To avoid this, you can be very careful to close off access paths to an object once you have finished using it. Java 2 introduces another alternative, the weak reference. Weak references provide access to an object without preventing it from being freed. When you use a weak reference you have to accept that the object referred to may have disappeared, which results in the reference being automatically set to null. On the other hand, the weak reference will not hold the object in memory once it is inaccessible via normal references (or via "soft" references - see below). Weak references are not appropriate in all circumstances, but sometimes they can make code easier to write and understand.

The most common use of weak references is indirect - they are used internally by the WeakHashMap class. Like HashMap, WeakHashMap associates key objects with values. However, once the key object becomes inaccessible via stronger references it becomes eligible for garbage collection. When it is freed, the map entry magically disappears. The assumption here is that if you are not using the key anywhere other than in the map you will have no need to look it up, so it should be freed.
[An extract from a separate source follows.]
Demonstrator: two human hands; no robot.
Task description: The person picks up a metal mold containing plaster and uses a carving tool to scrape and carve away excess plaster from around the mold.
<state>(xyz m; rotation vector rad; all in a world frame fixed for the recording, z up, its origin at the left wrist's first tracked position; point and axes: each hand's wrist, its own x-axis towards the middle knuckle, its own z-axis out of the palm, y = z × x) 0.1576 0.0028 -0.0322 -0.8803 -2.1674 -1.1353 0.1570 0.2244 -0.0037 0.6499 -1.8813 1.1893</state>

Other specialist references are soft references (which inhibit collection until memory runs short), and phantom references (used for cleanup when objects are freed).

For more detailed (and precise) information, see the java.lang.ref API docs, and also the article Reference Objects and Garbage Collection at the Sun website.

26) How does ArrayList increase its capacity?
Unlike Vector where you can specify a capacity increment, ArrayList doesn't support this. Instead, ArrayList will increase capacity by about a half when it runs out of space. The refernece implementation uses the forumla:
newCapacity = (oldCapacity * 3)/2 + 1
though, this isn't part of the class definition so others can implement it differently.

27) What are the differences between HashMap and Hashtable?
Both provide key-value access to data. The Hashtable is one of the original collection classes in Java. HashMap is part of the new Collections Framework, added with Java 2, v1.2.
The key difference between the two is that access to the Hashtable is synchronized on the table while access to the HashMap isn't. You can add it, but it isn't there by default.

Another difference is that iterator in the HashMap is fail-safe while the enumerator for the Hashtable isn't. If you change the map while iterating, you'll know.

And, a third difference is that HashMap permits null values in it, while Hashtable doesn't.

For new code, I would tend to always use HashMap.

28) What are the differences between Vector and ArrayList? Which is best to use?
Vector and ArrayList are very similar. Both of them represent a 'growable array', where you access to the elements in it through an index.

ArrayList it's part of the Java Collection Framework, and has been added with version 1.2, while Vector it's an object that is present since the first version of the JDK. Vector, anyway, has been retrofitted to implement the List interface.

The main difference is that Vector it's a synchronized object, while ArrayList it's not.

While the iterator that are returned by both classes are fail-fast (they cleanly thrown a ConcurrentModificationException when the orignal object has been modified), the Enumeration returned by Vector are not.

Unless you have strong reason to use a Vector, the suggestion is to use the ArrayList.